::: Dataset

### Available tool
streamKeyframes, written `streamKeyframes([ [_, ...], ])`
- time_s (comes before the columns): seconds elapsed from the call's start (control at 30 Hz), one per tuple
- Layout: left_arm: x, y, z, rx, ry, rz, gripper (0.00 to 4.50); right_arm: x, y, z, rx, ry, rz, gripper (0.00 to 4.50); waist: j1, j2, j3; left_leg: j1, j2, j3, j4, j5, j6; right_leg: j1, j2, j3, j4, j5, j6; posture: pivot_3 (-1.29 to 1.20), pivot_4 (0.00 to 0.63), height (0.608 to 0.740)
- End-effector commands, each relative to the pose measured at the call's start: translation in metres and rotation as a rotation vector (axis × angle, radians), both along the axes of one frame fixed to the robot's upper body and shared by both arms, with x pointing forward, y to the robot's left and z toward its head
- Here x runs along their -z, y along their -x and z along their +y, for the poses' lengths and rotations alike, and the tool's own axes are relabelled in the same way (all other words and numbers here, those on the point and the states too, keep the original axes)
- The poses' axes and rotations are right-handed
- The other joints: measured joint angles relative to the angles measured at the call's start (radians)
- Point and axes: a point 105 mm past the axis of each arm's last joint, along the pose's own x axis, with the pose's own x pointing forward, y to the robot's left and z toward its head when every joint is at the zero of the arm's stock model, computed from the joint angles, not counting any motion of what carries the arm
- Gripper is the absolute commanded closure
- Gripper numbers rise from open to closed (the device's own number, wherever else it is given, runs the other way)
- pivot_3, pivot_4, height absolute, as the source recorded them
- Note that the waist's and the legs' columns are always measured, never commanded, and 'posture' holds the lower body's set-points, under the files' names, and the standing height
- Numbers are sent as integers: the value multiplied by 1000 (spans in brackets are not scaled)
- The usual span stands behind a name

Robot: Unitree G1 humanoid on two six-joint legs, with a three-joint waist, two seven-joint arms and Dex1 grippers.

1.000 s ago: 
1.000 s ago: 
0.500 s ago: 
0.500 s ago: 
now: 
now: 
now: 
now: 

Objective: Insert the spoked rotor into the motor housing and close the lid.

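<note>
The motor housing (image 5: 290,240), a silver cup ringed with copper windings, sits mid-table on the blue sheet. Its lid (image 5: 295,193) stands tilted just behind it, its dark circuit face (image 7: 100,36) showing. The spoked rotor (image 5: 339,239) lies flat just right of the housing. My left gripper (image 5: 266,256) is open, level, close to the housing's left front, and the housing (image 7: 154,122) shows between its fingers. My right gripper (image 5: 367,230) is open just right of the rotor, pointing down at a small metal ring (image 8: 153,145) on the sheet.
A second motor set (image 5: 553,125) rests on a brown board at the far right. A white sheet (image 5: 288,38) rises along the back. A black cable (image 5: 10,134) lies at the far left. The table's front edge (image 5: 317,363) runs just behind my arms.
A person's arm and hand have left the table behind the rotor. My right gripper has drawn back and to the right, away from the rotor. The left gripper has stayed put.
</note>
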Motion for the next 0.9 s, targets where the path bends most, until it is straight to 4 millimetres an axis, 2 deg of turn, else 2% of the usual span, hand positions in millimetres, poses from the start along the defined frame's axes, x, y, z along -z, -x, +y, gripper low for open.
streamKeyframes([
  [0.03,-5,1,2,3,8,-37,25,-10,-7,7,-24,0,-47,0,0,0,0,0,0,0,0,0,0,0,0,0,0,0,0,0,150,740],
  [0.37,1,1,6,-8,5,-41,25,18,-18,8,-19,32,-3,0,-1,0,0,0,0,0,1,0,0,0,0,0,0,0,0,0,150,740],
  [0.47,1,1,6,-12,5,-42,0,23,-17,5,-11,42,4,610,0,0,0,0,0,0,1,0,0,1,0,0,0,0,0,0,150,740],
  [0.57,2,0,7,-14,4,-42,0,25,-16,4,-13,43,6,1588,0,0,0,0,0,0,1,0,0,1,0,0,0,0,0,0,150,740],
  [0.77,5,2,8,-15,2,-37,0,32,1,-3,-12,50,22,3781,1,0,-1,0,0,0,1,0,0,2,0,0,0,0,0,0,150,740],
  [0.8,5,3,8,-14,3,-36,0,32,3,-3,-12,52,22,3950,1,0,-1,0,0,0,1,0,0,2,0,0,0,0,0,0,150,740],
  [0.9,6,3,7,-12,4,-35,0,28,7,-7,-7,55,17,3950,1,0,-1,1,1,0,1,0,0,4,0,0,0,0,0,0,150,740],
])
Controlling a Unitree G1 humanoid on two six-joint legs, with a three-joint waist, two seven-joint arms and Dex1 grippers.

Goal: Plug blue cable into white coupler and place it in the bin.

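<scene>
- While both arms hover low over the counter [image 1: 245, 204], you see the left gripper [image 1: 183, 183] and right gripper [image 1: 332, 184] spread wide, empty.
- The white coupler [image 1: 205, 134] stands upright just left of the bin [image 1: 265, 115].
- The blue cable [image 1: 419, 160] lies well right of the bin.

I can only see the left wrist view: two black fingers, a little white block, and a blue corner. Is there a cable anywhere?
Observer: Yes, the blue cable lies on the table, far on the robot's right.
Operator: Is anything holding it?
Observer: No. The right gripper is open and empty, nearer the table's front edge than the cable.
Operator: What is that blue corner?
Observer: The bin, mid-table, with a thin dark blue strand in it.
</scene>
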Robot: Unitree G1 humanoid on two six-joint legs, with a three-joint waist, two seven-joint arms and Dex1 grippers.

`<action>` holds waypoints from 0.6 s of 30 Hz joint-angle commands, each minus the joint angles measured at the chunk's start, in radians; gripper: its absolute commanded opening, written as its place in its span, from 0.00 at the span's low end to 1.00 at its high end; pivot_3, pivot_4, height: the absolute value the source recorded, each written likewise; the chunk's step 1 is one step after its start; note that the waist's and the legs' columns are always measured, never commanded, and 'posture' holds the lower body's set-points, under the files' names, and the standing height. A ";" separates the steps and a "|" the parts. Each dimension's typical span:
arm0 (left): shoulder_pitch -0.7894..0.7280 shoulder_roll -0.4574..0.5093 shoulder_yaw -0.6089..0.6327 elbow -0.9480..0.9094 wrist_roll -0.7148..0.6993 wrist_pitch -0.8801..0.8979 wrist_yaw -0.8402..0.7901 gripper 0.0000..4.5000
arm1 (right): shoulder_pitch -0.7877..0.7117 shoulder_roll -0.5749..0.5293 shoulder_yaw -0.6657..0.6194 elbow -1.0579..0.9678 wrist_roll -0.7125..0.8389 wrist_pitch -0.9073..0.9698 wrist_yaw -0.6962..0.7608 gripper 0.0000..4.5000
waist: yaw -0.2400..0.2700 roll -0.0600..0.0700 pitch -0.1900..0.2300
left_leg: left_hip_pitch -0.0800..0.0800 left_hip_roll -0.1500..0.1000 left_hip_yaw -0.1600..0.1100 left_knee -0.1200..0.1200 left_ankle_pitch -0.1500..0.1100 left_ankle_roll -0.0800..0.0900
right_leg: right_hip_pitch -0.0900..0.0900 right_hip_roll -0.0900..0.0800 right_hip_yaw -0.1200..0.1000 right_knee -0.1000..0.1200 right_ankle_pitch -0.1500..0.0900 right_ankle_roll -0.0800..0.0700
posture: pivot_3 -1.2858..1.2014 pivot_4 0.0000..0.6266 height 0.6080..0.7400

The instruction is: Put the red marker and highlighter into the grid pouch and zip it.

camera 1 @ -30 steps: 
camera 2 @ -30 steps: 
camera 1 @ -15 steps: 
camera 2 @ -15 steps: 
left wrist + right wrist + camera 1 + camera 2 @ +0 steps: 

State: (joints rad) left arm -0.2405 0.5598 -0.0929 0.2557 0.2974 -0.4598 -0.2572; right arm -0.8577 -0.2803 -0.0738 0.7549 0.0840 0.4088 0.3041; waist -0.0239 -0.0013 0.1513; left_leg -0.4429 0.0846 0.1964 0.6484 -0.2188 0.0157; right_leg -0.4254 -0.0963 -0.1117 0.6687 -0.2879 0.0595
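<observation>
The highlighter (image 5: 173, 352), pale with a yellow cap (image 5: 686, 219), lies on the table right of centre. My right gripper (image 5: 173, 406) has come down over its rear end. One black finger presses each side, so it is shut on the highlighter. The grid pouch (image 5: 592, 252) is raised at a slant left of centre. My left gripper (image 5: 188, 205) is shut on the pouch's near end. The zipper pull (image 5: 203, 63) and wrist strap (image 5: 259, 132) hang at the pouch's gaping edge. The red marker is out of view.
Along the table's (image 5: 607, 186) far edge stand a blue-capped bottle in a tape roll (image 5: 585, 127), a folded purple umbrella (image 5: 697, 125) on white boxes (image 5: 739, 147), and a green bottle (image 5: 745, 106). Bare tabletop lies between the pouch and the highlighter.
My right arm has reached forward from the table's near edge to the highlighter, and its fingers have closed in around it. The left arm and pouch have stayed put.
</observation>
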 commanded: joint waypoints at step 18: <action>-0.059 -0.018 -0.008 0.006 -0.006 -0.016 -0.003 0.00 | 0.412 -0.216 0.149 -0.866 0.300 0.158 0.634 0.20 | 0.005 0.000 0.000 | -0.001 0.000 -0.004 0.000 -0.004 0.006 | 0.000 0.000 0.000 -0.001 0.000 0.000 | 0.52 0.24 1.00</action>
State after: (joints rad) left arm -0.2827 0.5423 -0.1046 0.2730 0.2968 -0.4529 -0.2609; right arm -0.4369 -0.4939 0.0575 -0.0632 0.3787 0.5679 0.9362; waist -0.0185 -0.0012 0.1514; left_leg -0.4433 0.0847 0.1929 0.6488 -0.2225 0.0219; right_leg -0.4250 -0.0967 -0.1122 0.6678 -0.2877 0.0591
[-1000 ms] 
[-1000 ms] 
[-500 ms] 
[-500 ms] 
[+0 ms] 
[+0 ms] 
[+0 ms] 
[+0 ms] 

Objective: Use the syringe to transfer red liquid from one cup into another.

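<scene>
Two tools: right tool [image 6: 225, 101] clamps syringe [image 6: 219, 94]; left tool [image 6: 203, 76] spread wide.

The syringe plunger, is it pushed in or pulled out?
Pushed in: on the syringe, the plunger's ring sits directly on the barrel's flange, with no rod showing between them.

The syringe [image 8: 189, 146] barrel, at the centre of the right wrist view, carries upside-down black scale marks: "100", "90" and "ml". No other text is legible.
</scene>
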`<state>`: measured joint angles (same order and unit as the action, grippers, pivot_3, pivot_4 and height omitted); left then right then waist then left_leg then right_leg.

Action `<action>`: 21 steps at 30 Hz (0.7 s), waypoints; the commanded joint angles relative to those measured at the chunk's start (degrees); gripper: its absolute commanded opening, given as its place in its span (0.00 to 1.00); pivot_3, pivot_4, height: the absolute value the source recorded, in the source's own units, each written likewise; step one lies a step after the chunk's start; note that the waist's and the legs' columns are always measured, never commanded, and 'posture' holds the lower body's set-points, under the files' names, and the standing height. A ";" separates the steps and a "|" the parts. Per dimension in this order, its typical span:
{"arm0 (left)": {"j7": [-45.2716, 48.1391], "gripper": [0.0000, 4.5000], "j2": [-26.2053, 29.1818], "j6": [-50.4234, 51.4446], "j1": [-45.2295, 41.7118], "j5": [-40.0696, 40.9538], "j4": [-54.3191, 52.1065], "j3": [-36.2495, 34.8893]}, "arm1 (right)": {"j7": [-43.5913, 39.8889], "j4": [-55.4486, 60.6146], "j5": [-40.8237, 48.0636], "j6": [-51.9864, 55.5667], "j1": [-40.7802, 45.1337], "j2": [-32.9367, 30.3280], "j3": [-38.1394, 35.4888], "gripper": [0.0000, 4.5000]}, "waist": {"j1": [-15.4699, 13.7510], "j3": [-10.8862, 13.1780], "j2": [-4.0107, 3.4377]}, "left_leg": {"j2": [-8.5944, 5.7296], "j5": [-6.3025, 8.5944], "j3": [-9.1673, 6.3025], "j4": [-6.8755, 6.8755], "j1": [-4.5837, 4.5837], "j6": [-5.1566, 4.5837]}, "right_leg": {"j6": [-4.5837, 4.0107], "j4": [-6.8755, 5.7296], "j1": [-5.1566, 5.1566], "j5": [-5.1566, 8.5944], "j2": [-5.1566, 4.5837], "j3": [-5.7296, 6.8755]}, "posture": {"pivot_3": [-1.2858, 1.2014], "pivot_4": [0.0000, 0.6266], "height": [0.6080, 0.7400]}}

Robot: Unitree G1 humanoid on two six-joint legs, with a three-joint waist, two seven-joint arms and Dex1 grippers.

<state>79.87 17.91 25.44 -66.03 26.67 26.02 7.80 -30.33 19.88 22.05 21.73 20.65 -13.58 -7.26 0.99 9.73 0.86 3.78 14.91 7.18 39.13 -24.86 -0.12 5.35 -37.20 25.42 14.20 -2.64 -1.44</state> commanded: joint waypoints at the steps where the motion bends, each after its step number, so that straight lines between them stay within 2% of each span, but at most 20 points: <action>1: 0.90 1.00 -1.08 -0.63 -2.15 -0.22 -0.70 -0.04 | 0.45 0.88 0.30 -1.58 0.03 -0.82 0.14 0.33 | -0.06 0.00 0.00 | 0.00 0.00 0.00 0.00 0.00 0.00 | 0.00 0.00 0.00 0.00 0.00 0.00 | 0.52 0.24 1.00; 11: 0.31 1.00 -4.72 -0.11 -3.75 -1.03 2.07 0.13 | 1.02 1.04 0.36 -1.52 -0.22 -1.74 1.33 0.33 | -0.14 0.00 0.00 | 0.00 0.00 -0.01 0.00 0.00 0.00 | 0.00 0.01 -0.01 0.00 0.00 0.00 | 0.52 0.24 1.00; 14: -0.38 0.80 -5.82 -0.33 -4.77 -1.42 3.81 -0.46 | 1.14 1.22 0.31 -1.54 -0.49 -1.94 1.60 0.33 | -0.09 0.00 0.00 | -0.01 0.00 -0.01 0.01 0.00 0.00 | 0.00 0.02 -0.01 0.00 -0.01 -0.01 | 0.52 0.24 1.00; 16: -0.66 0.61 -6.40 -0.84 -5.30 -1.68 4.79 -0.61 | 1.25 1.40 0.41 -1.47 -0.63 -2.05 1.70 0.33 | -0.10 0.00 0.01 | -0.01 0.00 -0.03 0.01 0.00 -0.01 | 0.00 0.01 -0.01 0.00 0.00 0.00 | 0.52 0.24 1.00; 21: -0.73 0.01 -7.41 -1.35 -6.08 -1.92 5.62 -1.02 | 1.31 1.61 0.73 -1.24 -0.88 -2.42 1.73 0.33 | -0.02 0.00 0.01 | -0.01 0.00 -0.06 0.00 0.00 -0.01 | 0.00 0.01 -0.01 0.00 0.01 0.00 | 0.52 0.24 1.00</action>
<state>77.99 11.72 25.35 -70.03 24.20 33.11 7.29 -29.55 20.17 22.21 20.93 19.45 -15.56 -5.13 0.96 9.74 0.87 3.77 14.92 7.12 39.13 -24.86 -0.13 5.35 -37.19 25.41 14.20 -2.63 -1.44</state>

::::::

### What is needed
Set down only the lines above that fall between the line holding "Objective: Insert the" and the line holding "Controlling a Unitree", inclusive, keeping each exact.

### Written response
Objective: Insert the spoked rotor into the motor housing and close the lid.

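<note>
The motor housing (image 5: 290,240), a silver cup ringed with copper windings, sits mid-table on the blue sheet. Its lid (image 5: 295,193) stands tilted just behind it, its dark circuit face (image 7: 100,36) showing. The spoked rotor (image 5: 339,239) lies flat just right of the housing. My left gripper (image 5: 266,256) is open, level, close to the housing's left front, and the housing (image 7: 154,122) shows between its fingers. My right gripper (image 5: 367,230) is open just right of the rotor, pointing down at a small metal ring (image 8: 153,145) on the sheet.
A second motor set (image 5: 553,125) rests on a brown board at the far right. A white sheet (image 5: 288,38) rises along the back. A black cable (image 5: 10,134) lies at the far left. The table's front edge (image 5: 317,363) runs just behind my arms.
A person's arm and hand have left the table behind the rotor. My right gripper has drawn back and to the right, away from the rotor. The left gripper has stayed put.
</note>
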Motion for the next 0.9 s, targets where the path bends most, until it is straight to 4 millimetres an axis, 2 deg of turn, else 2% of the usual span, hand positions in millimetres, poses from the start along the defined frame's axes, x, y, z along -z, -x, +y, gripper low for open.
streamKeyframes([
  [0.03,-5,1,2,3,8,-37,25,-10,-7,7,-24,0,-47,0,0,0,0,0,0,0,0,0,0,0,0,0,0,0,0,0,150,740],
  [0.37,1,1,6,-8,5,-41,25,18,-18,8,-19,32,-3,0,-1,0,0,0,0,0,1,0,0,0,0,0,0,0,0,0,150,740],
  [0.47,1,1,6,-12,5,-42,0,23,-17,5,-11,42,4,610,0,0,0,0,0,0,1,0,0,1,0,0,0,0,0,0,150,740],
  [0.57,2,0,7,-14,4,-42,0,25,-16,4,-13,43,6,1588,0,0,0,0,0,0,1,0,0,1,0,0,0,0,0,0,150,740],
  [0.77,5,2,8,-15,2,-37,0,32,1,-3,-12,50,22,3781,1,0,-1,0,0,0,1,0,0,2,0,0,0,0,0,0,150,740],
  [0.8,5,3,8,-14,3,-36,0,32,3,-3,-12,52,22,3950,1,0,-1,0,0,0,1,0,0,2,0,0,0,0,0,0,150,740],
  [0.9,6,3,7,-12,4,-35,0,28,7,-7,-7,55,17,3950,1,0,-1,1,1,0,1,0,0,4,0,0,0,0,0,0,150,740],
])
Controlling a Unitree G1 humanoid on two six-joint legs, with a three-joint waist, two seven-joint arms and Dex1 grippers.

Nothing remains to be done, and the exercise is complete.